秦莞摇了摇头,“不该,此药不易得,便是得了,也是用于伤患的,哪有随随便便就让人偷了的道理,何况,你这箱子里面别的上面皆无味道,只有这验状上面……”

说着,秦莞将验状册子打了开,此验状是由数十页麻纸缝成的一册,其上从第一次到最近的这一次,所记皆是宋柔的验尸记录,秦莞眉头微皱,“没道理的,此药虽然味儿大,却绝不是触之便留下味道,定是那人拿着验状许久才将味道留了下来,一个小贼,你装体己银子的布囊都没有让他这般感兴趣,何以只对你的验状爱不释手?”

“或许他的目标本就是这验状。
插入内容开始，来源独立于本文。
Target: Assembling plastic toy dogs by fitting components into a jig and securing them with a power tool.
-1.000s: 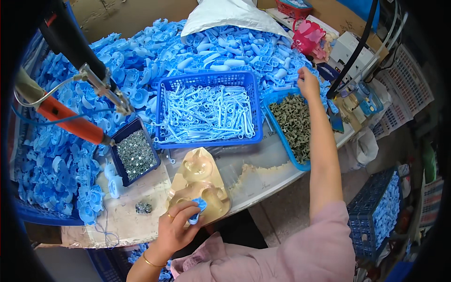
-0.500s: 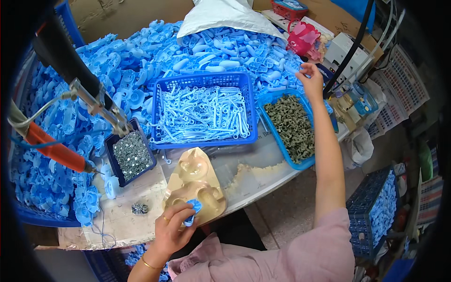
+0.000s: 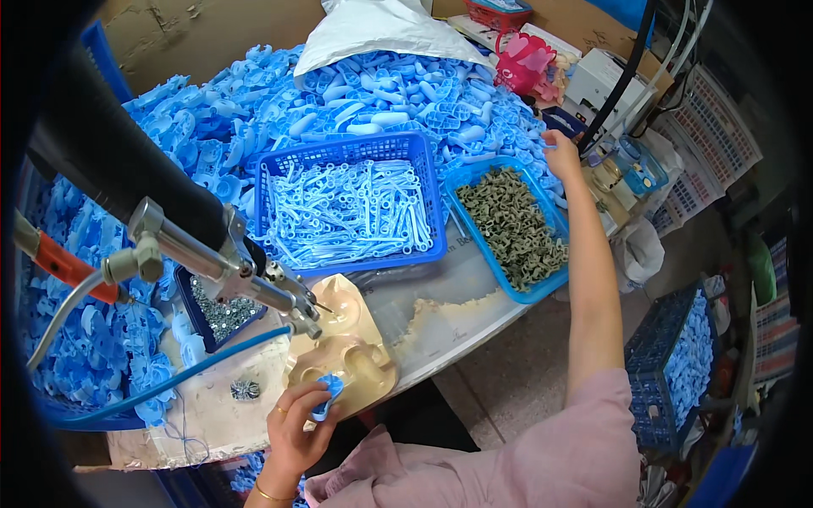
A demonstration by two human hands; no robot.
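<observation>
My left hand (image 3: 298, 423) pinches a small blue plastic part (image 3: 327, 396) at the near edge of a tan moulded fixture (image 3: 377, 334) with rounded hollows. My right arm stretches out to the far right. There my right hand (image 3: 561, 155) has its fingers drawn together on a small blue plastic piece (image 3: 549, 146), at the right end of the heap of blue parts (image 3: 373, 85). Over the fixture hangs a black-sleeved tool with metal fittings (image 3: 246, 273), its thin tip above the far hollow.
A blue basket (image 3: 351, 264) holds light-blue ringed rods. Right of it stands a light-blue tray (image 3: 521, 296) of grey-green clips; left, a dark tray (image 3: 203, 326) of small screws. An orange-handled tool (image 3: 72, 271) hangs at left. A crate (image 3: 656, 398) stands right, below table level.
The black-sleeved tool has swung right and nearer, over the screw tray and fixture. My right fingers have closed at the heap's edge. My left hand keeps the blue part near the fixture.
</observation>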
”

一道凛人的华丽声音响起,秦莞转头一看,却见是燕迟从府门的方向走了进来,他大步而来,身上衣衫依旧是如夜色一般的苍黑之色,他先是看了一眼秦莞,而后又扫了一眼她手中的验状,随即径直走到了秦莞的面前来。

徐河和一旁的绿袖、茯苓等人赶忙行礼,秦莞也微微福身,燕迟停步,拿过秦莞手中的验状闻了闻,而后眸色微深的看了一眼秦莞,随即点头,“的确是金玉续骨膏,此药一年之前我曾用过一次,对其性味儿仍然记得。”

燕迟没问秦莞她怎知此药气味儿,因他知道,便是问了,秦莞也有百种天衣无缝的回答。

秦莞眉头皱了皱,她最知道此药的药性,此药虽灵,可一来千金难求,二来,也是非重伤不用的,此药之中的金头蜈蚣和金丝水蛭,皆是毒物,用此药,还要服用其他温和解毒之物,服用之人亦十分痛苦,由此可见,一年之前,燕迟受了极重的伤,已伤及筋骨。
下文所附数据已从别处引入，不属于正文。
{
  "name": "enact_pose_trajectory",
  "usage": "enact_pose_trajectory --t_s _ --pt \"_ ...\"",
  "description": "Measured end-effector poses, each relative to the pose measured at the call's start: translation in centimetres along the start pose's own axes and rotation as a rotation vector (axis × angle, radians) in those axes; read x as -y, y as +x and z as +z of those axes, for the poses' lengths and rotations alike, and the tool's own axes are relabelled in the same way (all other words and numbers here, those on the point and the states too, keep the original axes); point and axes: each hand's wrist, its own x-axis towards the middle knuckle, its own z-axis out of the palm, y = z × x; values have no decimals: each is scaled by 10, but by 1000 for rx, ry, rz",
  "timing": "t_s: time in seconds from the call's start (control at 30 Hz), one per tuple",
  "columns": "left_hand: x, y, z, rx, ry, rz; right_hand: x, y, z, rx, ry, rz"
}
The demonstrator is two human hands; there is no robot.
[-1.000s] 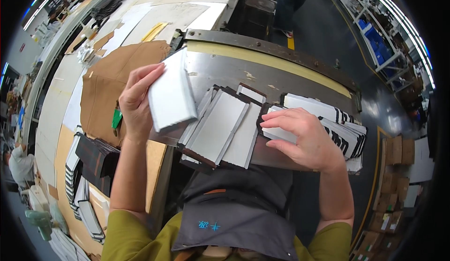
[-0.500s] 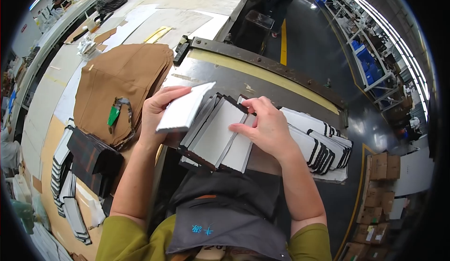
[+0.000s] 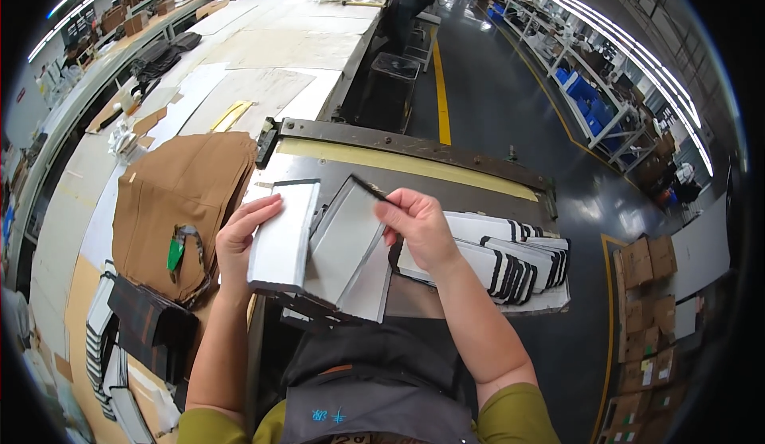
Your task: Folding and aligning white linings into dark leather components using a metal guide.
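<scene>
My left hand (image 3: pixel 237 241) is closed on the left edge of a white panel with grey-bound edges (image 3: pixel 284 233), thumb and fingers on its two sides. Right of it, a second white panel with a dark far edge (image 3: pixel 344 241) lies tilted on a small stack. The thumb and fingers of my right hand (image 3: pixel 421 227) pinch that panel at its far right corner. Part of another white panel (image 3: pixel 371 284) shows beneath. The stack's underside is mostly hidden.
Black-edged white pieces (image 3: pixel 486 265) lie overlapping on the right. Brown fabric pieces (image 3: pixel 171 197) and folded dark plaid fabric (image 3: pixel 151 316) lie on the left. A metal bar (image 3: pixel 382 137) crosses the table beyond my hands. Cardboard boxes (image 3: pixel 649 265) stand at the far right.
My view has tilted up. The left panel has been lowered closer to the stack and turned more upright. My right hand has moved to the second panel's corner, and that panel has swung askew.
</scene>
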Motion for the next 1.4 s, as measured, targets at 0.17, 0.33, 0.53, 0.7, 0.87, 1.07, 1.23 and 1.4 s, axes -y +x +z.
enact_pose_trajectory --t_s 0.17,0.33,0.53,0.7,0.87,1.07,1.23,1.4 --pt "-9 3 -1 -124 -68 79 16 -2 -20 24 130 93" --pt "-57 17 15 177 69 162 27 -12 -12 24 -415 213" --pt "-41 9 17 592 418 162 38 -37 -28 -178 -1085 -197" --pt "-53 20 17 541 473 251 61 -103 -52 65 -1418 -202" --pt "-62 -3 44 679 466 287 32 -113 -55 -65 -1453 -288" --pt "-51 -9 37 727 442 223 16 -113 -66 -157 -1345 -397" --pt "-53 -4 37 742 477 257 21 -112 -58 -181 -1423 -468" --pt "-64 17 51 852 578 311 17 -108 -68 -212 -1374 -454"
秦莞心中洞明,口上却没说,亦没问燕迟怎么从府门之外走了进来,只道,“殿下认为,那人是为了这箱子里的验状?”

燕迟颔首,“适才只听了一半,你这箱子是被人偷去的?”

徐河看着燕迟便有些生畏,闻言连忙点头,“正是,小人的箱子那一日在市集上被人偷走,小人正六神无主,却遇见了九姑娘,九姑娘慷慨赠与银两,可没想到,就在今晨,那小贼却将小人的箱子还了回来,不仅没盗小人的体己银两,里面的东西也一样不少。”

燕迟皱眉,“哪一日?”

徐河眨眨眼,“就是九姑娘跟我们去义庄的那一日。”

燕迟的双眸便眯了起来,秦莞听着这话也是心思一动,忽然又问,“你是前一次你也丢过验状包裹,你且想一想,第一次丢东西的时候是哪一日?”
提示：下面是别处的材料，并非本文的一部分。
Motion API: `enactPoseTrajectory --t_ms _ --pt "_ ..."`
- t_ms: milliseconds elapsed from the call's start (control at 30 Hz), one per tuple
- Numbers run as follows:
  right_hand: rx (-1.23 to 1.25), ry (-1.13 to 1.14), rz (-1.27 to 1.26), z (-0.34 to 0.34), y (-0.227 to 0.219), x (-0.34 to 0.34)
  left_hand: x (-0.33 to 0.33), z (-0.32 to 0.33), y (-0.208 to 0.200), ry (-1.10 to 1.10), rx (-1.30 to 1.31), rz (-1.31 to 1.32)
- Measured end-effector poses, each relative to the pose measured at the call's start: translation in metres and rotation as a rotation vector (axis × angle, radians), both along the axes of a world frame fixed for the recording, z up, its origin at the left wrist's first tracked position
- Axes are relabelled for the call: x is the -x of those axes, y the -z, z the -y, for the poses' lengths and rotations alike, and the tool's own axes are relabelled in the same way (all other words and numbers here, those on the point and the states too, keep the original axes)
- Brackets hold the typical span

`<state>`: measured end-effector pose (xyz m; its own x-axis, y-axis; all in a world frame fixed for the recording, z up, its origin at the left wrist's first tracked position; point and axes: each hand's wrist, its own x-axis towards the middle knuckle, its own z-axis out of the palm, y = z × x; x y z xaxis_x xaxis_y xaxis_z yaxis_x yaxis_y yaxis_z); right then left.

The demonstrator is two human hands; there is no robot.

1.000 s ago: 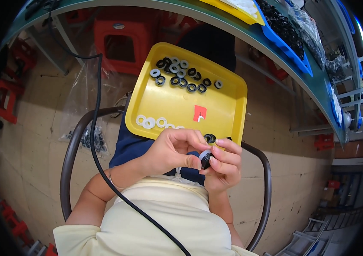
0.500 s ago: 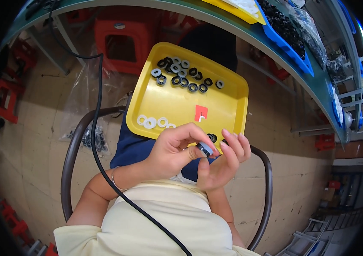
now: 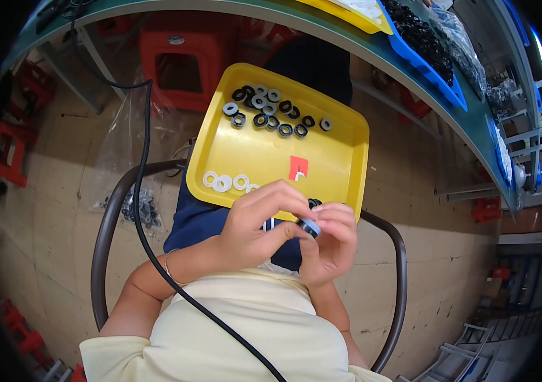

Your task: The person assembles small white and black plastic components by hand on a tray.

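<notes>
Small round black ring [image 3: 309, 226] | pinched between both hands [image 3: 290, 232] | glossy yellow plastic tray [image 3: 347, 172] just beyond

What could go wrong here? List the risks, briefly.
1. The yellow tray sits on the person's lap, not on a table, so a leg shift might tip it and spill the black rings and white rings.
2. The small ring is pinched between the left hand and right hand beyond the tray's near edge; if it slips, it likely falls to the floor.
</notes>
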<state>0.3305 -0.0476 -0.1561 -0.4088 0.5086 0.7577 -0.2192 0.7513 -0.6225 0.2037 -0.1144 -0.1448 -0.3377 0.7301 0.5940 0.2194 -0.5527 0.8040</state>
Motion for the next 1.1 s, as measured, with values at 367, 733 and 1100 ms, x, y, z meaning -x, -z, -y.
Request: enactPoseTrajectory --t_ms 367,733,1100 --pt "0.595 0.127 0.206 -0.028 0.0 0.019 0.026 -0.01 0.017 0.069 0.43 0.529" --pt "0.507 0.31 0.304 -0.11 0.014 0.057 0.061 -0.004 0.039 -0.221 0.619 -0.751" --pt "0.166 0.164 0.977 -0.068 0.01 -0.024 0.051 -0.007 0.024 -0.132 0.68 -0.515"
徐河当即凝眸想起来,没多时,眼底一亮道,“啊!小人想起来了,就是第一次去义庄的时候!小人当日本是提着箱子的,可是当日下了差之后还有许多公文未曾誊抄完毕,小人便将验状和公文放在了包袱里带了回去,就在回去的路上,小人的包袱丢了。”

说着又道,“那是第一次验尸,小人的验状还未缝成册,只两张单页,幸而小人记性不错,回去又重新誊写补了两份。”说至此徐河面生不自在,“因害怕知府大人追究,小人便不曾上禀此事,当时小人的包袱里有几十文铜钱,小人只以为是寻常的小贼。”

徐河眼睛一瞪,“九姑娘是说,这两次是一个小贼?”

秦莞和燕迟对视一眼,许是在燕迟眼中看到了笃定,秦莞点点头,“极有可能,第一次的时候他见包裹之中并无重要之物,便不曾还回来,第二次却是偷了你的谋生之物,因此给你还了回来,此人非小贼,多半是知道你的仵作身份之后冲着你的验状来的。”

说着秦莞狭眸道,“眼下锦州府最大的案子便是宋小姐的案子,寻常百姓都知道府衙的差役日日在义庄来回都是为了宋小姐的案子,这个人不可能不知道的,很显然,他是冲着宋小姐的案子来的,因为想知道内情,所以扮作了小贼。”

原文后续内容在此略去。